Blog Fujitsu Waterstage home automation/domotica

Fujitsu Waterstage home automation/domotica


About three years ago our house was fitted with a Fujitsu Waterstage heat pump and boiler for central heating and domestic hot water (DHW). This allowed us to go electric only and close off the gas connection to our house. Right from the start, the company that installed our Fujitsu Waterstage promised it supported connectivity to be included in home automation (or as we call it in Dutch, domotica). However, after asking around and consulting Fujitsu in The Netherlands, we came to the conclusion that it was (I quote) “Not possible” and “Not supported”. I kept an eye open during the years and finally, after I actually opened up the Fujitsu Waterstage internal unit, I got a new lead that proved to be the solution!


The Fujitsu Waterstage unit I have uses a mainboard from SIEMENS systems. These SIEMENS mainboards generally use the same communication protocols internally, which means someone might already have something made for this. After some more searching it appears a huge amount of brands use these SIEMENS boards, more importantly, they all use the same protocol, the Boiler System Bus (BSB). This information lead me to a German project on GitHub for heat pumps running not only the BSB protocol but also the Local Process Bus (LPB) and the German Punkt-zu-Punkt-Schnittstelle (PPS) protocols. Please see the excellent project by fredlcore ⧉ called BSB-LAN ⧉. They have an extensive list of supported heat pumps and HVACs, great documentation and are very helpful!
I have also bought an assembled BSB-LAN interface board from them, but you can build it yourself if you would want to.


The following parts will explain what I have done to include the Fujitsu Waterstage into my home automation set up. There are many ways to do it, with different hardware, different heat pumps and systems, etc. Since I’m using Grafana for all my home automation dashboards to monitor, that’s my main goal at this point in time. This includes having the virtual status screen that’s on the Fujitsu Waterstage to keep me from having to walk up the attic and physically read what’s happening.

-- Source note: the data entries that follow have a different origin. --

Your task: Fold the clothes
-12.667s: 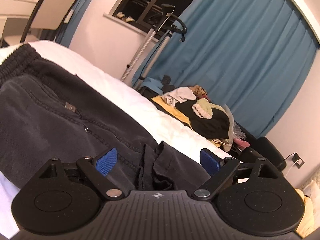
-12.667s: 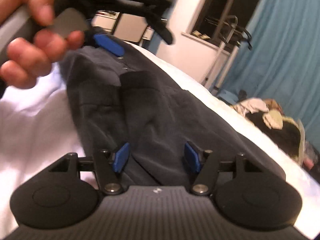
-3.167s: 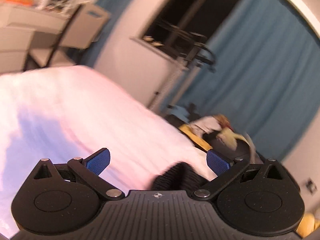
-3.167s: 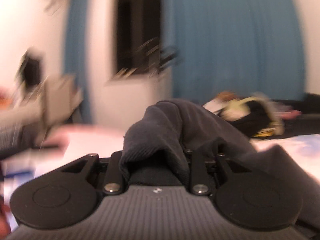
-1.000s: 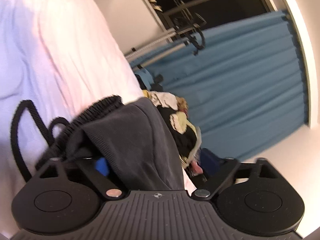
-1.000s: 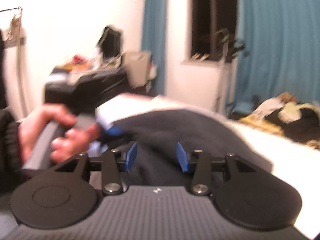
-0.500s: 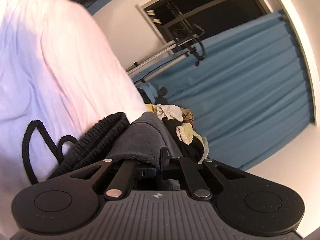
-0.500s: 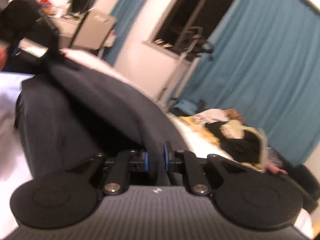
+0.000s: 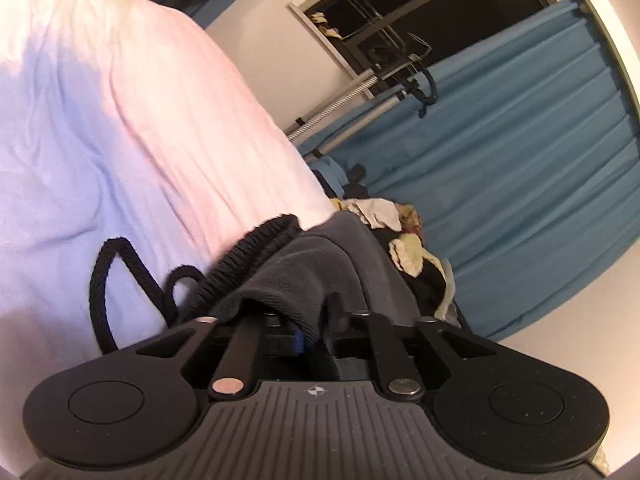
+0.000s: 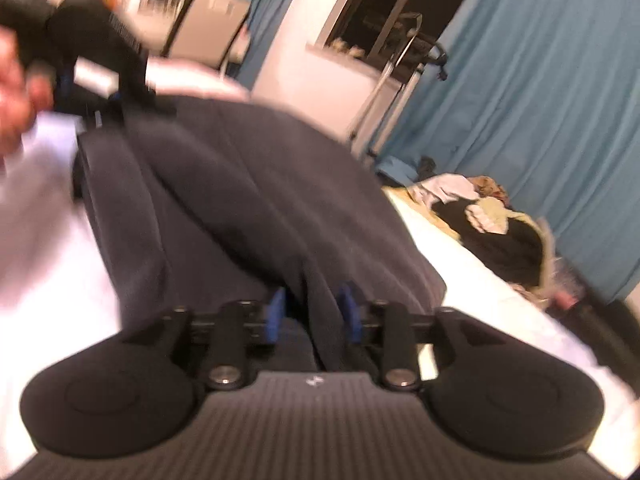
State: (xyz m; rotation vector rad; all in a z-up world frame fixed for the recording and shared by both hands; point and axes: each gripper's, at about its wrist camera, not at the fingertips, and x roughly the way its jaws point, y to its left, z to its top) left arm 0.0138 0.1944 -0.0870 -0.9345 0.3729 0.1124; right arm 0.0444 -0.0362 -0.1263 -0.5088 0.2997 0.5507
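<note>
Lower centre of the left wrist view: left tongs (image 9: 316, 336) just been opening, dark trousers (image 9: 320, 264) draped over them, one blue pad peeking out beneath; grip or no grip, cannot tell. Black drawstring (image 9: 120, 280) looped on the white bed (image 9: 100, 120) at left. Lower centre of the right wrist view: right tongs (image 10: 312, 312) just been opening, partly apart, a trouser fold between the blue pads, contact unclear. Trousers (image 10: 240, 200) spread across the bed (image 10: 48, 240). Upper left, blurred: a hand (image 10: 16, 92). Right, beyond: clothes pile (image 10: 492, 216), blue curtain (image 10: 540, 100).
</note>
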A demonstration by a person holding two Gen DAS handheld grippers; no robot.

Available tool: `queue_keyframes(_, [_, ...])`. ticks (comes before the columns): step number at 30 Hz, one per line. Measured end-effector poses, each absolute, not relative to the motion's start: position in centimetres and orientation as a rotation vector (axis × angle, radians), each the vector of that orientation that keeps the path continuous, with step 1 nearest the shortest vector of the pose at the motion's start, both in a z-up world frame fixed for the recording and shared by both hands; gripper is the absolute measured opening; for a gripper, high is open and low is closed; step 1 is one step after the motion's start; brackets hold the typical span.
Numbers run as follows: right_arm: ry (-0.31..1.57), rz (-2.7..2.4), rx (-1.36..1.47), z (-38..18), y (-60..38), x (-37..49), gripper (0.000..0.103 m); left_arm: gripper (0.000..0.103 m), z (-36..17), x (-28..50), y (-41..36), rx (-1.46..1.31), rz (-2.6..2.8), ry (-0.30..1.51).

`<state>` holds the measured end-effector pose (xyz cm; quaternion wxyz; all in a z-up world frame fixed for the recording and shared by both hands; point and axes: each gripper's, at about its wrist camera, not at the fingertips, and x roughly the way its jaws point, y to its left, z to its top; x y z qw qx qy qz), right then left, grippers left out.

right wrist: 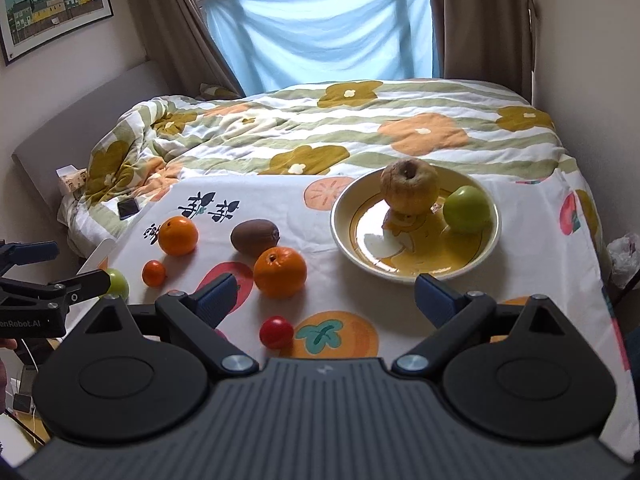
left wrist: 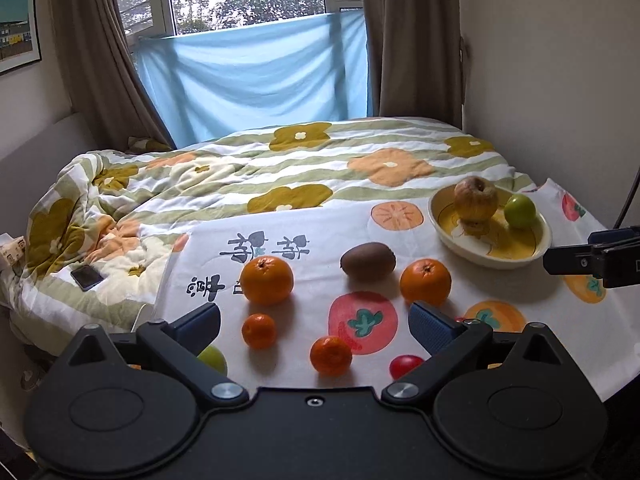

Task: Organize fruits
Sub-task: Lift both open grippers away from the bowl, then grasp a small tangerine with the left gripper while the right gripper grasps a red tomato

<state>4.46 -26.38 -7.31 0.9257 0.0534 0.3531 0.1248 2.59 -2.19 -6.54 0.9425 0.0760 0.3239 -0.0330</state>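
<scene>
A yellow bowl [left wrist: 532, 249] [right wrist: 346, 236] at the table's far right holds a wrinkled brown apple [left wrist: 476, 200] [right wrist: 409, 186] and a green fruit [left wrist: 519, 210] [right wrist: 466, 209]. On the cloth lie two large oranges [left wrist: 267, 281] [left wrist: 425, 282], a kiwi [left wrist: 368, 261] [right wrist: 255, 237], two small mandarins [left wrist: 259, 331] [left wrist: 331, 355], a red tomato [left wrist: 405, 365] [right wrist: 276, 332] and a green fruit [left wrist: 214, 358] [right wrist: 118, 283]. My left gripper [left wrist: 314, 322] is open and empty above the mandarins. My right gripper [right wrist: 324, 300] is open and empty, in front of the bowl.
The table has a white fruit-print cloth [left wrist: 304, 236] and stands against a bed with a flowered quilt [left wrist: 304, 160]. A phone [left wrist: 87, 277] lies on the quilt at left. Curtains and a blue sheet hang behind.
</scene>
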Motion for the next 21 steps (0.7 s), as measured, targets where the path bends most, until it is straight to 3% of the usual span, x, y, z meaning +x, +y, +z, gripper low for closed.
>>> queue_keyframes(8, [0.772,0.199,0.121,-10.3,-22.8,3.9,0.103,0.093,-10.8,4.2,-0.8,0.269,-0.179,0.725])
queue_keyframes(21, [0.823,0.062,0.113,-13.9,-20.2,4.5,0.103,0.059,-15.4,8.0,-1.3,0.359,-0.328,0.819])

The following steps in this guide have all been done on a Windows machine and using the Olimex ESP32. Things may be (slightly) different for you depending on your choice of hardware and OS. Also please keep in mind that not all heat pumps are the same, values can be programmed differently, always make sure your heat pump is supported, this guide is not universal.

This guide is based on release version 2.0 of BSB-LAN. Please make sure to use the latest version of the config file if a new version is released while following this guide. Do not copy the example config file unless you run release version 2.0.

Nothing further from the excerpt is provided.